• _Assignment_
As the answer, give a copy of each line below that includes the word "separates".

Data records:
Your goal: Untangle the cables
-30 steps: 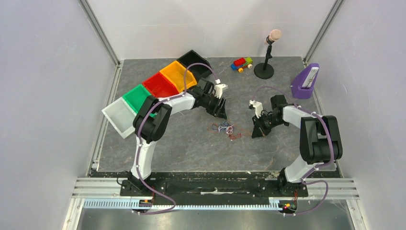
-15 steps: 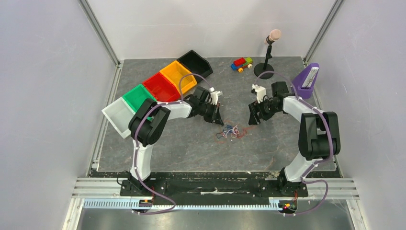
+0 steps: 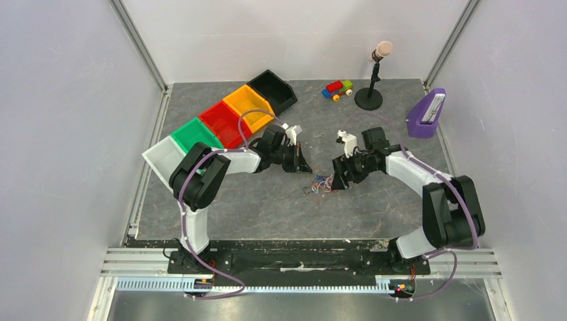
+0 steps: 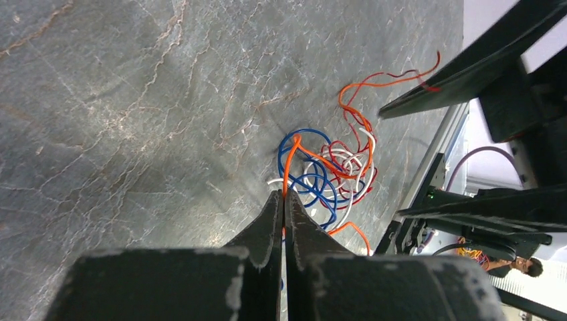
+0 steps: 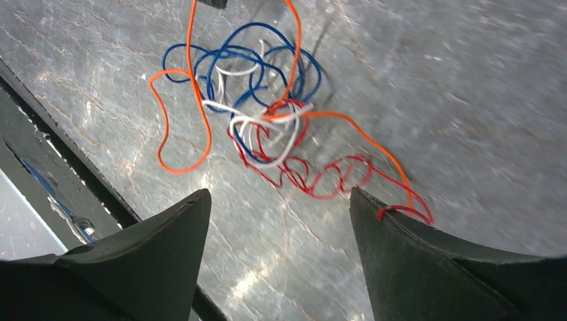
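Top view first. Got the cables bunched in a small loose knot around the middle of the grey tabletop, right between the left gripper and the right gripper. Seeing both angled down at the knot from either side, just beside it. Can't really judge the jaws from up here. Along the back left, spotting a row: white bin, green bin, red bin, orange bin, black bin. Further back right, a toy truck, a microphone on a stand and a purple holder, all well apart from the wires.

Left wrist next. Looking straight along the left gripper's fingers: clamped tight together, no gap, pinching an orange strand right at the tips. Following that strand leads straight into the knot just past the tips: blue loops, white loops, red squiggles, more orange. Also catching dark fingers of the other gripper on the far side of the pile, upper right.

Right wrist last. Seeing the right gripper spread wide, released, holding nothing, with the knot lying on the tabletop ahead, between the two fingers. Noticing a red strand trailing out of the knot and ending right up against the right-hand finger. Spotting two orange lengths rising off the top edge of the frame.
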Robot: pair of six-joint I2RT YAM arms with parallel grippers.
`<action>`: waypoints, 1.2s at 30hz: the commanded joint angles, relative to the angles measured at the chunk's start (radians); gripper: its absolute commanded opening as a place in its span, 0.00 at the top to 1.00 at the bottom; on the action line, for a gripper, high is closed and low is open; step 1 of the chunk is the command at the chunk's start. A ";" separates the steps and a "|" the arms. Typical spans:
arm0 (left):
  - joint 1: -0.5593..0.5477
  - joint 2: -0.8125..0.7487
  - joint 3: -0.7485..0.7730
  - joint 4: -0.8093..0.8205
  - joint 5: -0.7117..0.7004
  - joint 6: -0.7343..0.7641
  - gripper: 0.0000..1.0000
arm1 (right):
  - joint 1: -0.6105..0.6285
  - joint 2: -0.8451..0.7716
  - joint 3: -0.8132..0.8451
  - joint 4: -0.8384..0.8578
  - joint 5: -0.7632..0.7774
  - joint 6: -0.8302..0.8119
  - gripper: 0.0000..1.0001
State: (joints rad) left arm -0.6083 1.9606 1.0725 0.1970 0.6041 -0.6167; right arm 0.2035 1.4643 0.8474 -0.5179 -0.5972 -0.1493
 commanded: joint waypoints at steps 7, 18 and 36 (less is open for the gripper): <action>-0.002 -0.076 -0.012 0.019 0.009 -0.006 0.98 | 0.184 0.175 0.004 0.258 0.181 0.158 0.37; 0.305 -0.403 -0.017 -0.419 0.046 0.332 0.98 | -0.009 0.099 -0.131 0.193 0.373 -0.038 1.00; 0.783 -0.633 0.281 -0.809 0.081 0.660 0.98 | -0.161 0.116 -0.127 0.146 0.367 -0.157 1.00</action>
State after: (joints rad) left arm 0.1184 1.3716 1.2827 -0.5209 0.6559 -0.0635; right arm 0.0647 1.5375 0.7448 -0.2745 -0.3687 -0.2401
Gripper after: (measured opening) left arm 0.033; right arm 0.023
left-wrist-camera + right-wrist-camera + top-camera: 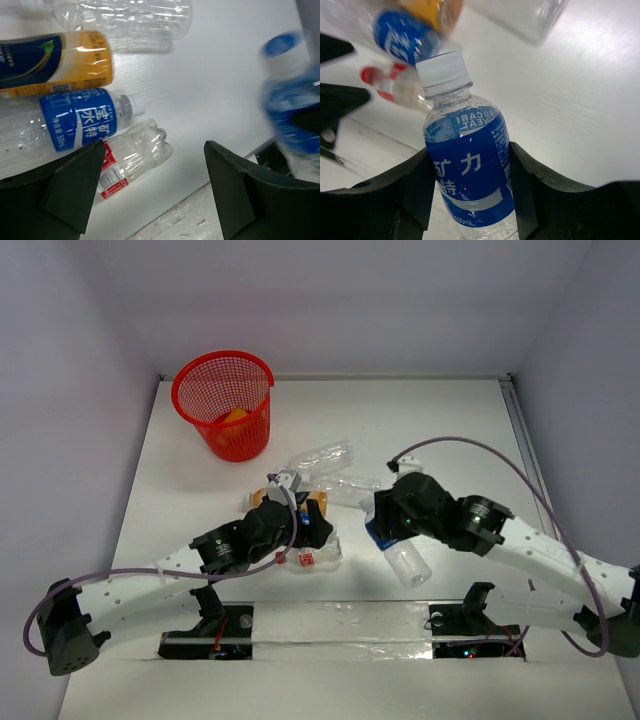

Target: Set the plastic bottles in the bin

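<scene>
1. Red mesh bin (240,445) stands upright at the far left of the table (450,420), with one orange bottle (235,418) lying inside it.
2. My left arm reaches from the near left corner in to the middle. The left gripper (155,170) hangs low over the heap of bottles, jaws spread with nothing between them.
3. My right arm bends in from the near right. The right gripper (470,155) is clamped on a blue-labelled bottle (465,130), both fingers pressed against its label and its white cap (442,72) pointing away from the wrist.
4. Loose on the table, between the grippers and the bin, I see two clear bottles (325,455), a second orange bottle (272,498) and a red-labelled bottle (315,558).
5. Only the left wrist view shows me a second blue-labelled bottle (80,122), lying just beside the second orange bottle and the red-labelled one. Overhead I cannot pick it out under the gripper.
</scene>
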Available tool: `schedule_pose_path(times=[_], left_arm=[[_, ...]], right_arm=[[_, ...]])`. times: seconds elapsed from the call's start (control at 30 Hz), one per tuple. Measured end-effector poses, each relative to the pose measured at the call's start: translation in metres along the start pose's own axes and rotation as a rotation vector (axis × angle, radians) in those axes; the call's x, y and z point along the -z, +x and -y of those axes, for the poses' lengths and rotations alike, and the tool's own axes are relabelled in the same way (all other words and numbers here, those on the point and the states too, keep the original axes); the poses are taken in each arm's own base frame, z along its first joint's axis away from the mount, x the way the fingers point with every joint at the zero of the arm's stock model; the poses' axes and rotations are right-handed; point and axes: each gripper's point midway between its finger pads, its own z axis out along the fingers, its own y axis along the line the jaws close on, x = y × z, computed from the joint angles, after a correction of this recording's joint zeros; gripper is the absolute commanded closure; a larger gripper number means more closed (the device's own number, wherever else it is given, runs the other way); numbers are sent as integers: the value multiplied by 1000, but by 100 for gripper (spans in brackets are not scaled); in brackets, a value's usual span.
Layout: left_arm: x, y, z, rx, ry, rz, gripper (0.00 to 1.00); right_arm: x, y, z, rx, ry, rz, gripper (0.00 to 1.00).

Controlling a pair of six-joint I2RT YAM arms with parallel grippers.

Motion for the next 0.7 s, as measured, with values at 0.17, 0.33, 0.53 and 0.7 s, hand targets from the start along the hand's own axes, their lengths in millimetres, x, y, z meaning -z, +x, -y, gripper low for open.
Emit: schedule_pose_path(times=[0.17,0.33,0.53,0.7], left_arm=[[4,8,-22,64,-56,41,26],[32,-10,-32,192,-23,187,36],[55,-27,-34,303,22,289,38],[47,-5,-46,320,-23,229,35]], right_arm=[[56,-88,-6,-63,14,259,59],[84,-183,-6,-112,29,514,59],[80,-297,-76,-110,-157,759,58],[50,-380,-150,-136,-369,902,57]])
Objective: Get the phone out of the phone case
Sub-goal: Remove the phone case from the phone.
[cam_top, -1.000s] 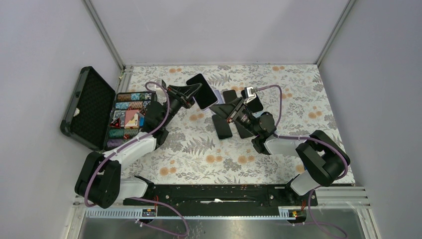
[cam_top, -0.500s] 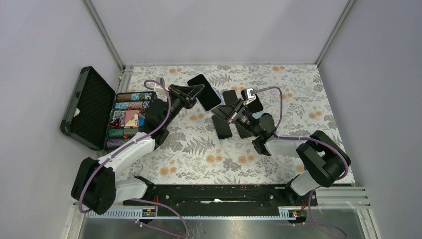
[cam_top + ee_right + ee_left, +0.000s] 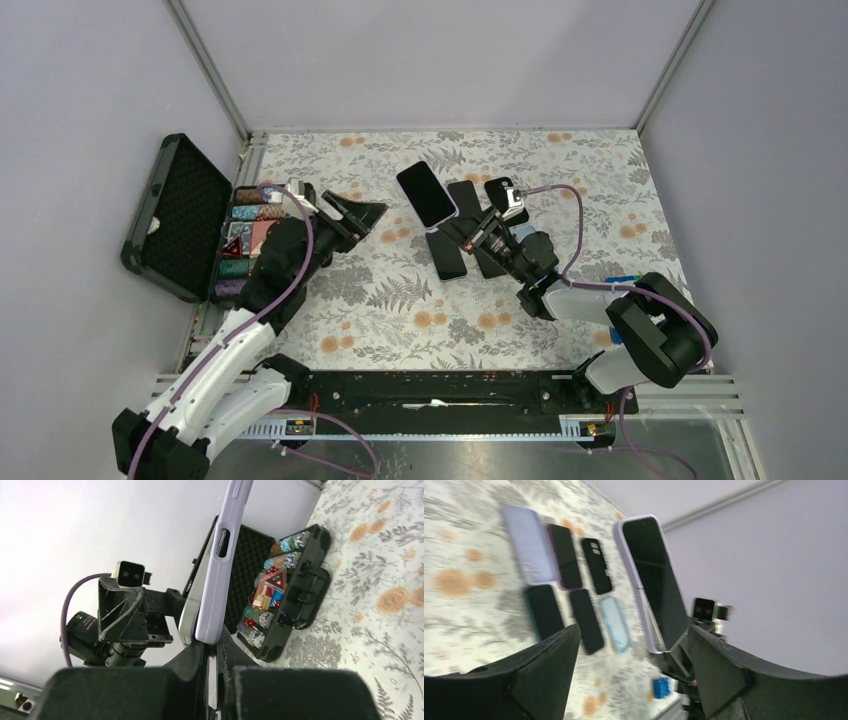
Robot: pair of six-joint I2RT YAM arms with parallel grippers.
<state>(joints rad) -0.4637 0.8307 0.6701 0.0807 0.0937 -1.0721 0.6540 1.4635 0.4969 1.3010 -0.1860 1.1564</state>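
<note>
Lilac soft-plastic phone case [image 3: 212, 595], black glass-fronted phone [image 3: 428, 192] seated inside: raised off floral-clothed table [image 3: 600, 180] toward 12 o'clock, bottom edge clamped by closed right hand [image 3: 462, 222], likely steadying it for peeling. Left hand [image 3: 366, 214], at its 9 o'clock, spread empty.

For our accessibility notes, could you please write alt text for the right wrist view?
The right tool is shut on one end of a phone in a lilac case, seen edge-on. Behind it are the left arm and an open black box of poker chips on the floral table.
</note>
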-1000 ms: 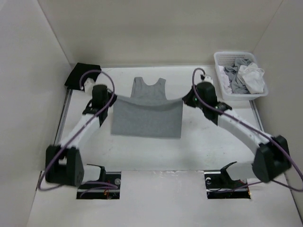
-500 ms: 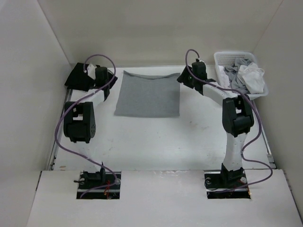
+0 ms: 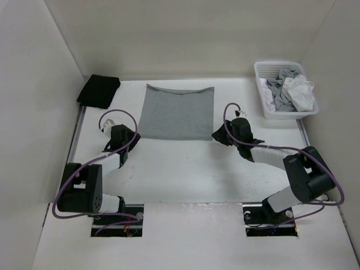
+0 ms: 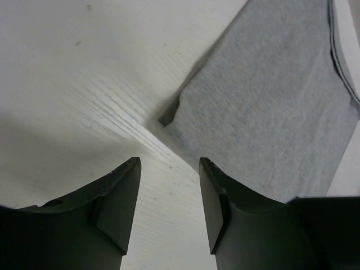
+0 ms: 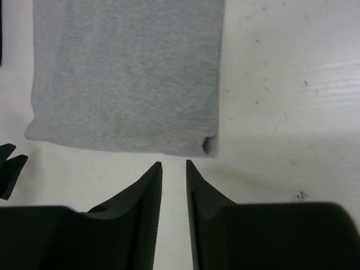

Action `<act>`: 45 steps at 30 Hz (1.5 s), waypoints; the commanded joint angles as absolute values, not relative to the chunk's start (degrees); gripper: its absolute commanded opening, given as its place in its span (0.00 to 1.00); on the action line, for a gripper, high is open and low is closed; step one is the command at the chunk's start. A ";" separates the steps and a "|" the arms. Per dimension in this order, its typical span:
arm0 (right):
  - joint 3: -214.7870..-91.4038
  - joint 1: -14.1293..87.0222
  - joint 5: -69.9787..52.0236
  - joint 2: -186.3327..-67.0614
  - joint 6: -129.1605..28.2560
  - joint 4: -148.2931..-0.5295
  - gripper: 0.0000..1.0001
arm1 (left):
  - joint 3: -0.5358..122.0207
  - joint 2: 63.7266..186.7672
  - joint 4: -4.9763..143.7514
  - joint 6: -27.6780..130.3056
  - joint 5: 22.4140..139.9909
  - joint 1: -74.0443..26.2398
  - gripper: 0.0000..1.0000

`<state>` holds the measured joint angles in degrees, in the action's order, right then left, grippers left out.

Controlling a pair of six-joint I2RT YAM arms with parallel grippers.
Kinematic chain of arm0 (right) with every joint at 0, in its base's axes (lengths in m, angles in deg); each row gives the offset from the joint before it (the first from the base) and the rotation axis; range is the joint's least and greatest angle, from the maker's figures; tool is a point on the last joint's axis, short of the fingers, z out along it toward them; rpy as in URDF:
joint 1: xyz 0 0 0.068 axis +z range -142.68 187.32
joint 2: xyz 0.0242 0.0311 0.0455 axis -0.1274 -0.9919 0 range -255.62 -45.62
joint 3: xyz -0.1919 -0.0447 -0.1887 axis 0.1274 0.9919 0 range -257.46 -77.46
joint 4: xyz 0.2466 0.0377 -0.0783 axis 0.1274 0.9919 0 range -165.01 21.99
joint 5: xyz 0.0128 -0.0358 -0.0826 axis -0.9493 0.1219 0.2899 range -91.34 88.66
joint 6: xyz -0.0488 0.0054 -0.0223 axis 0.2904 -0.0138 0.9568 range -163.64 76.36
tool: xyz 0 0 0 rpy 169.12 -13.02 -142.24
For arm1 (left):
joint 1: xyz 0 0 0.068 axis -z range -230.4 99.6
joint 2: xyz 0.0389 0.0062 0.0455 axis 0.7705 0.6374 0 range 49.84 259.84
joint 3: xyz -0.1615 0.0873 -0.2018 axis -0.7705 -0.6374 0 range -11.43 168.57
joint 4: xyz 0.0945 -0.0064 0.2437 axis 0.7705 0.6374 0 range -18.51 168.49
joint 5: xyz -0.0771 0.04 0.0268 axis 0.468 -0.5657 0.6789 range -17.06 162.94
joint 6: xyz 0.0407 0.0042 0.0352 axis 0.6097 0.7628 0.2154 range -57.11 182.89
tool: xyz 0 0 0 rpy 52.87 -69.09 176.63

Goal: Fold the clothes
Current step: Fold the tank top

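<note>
Blk cloth (image 3: 99, 90); basket (image 3: 289, 115) w/ laundry (image 3: 288, 91).

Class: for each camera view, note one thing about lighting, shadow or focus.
Top external: soft even light, faint shadows, grey shirt crisp. Left wrist: bright glare streak on the table; left end effector dark, soft-edged. Right wrist: shirt weave visible, right end effector underexposed.

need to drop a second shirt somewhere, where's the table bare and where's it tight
Bare: the near strip of table between the grey shirt and the arm bases, and the gap between shirt and white basket. Crowded: the shirt's near corners, by the left claw and right claw, and the black cloth corner.
</note>
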<state>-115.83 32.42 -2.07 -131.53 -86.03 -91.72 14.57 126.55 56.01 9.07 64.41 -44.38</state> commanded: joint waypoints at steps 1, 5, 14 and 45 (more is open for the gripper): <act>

• _Answer box_
`<action>`: waypoints, 1.2s at 30hz: the commanded joint angles, relative to the angles measured at the chunk's start (radians); gripper: its absolute commanded opening as a place in its span, 0.00 at the top to 1.00 at the bottom; on the action line, for a gripper, high is closed and low is open; step 1 of the chunk is the command at the chunk's start. A ";" separates the steps and a "|" the arms. Typical spans:
Action `<act>`: 45 steps at 30 Hz (1.5 s), waypoints; the commanded joint angles as absolute values, not relative to the chunk's start (degrees); gripper: its absolute commanded opening, given as its place in its span (0.00 to 1.00); on the action line, for a gripper, high is open and low is closed; step one is the command at the chunk's start. A ";" separates the steps and a "|" the arms. Per dimension in this order, its typical span:

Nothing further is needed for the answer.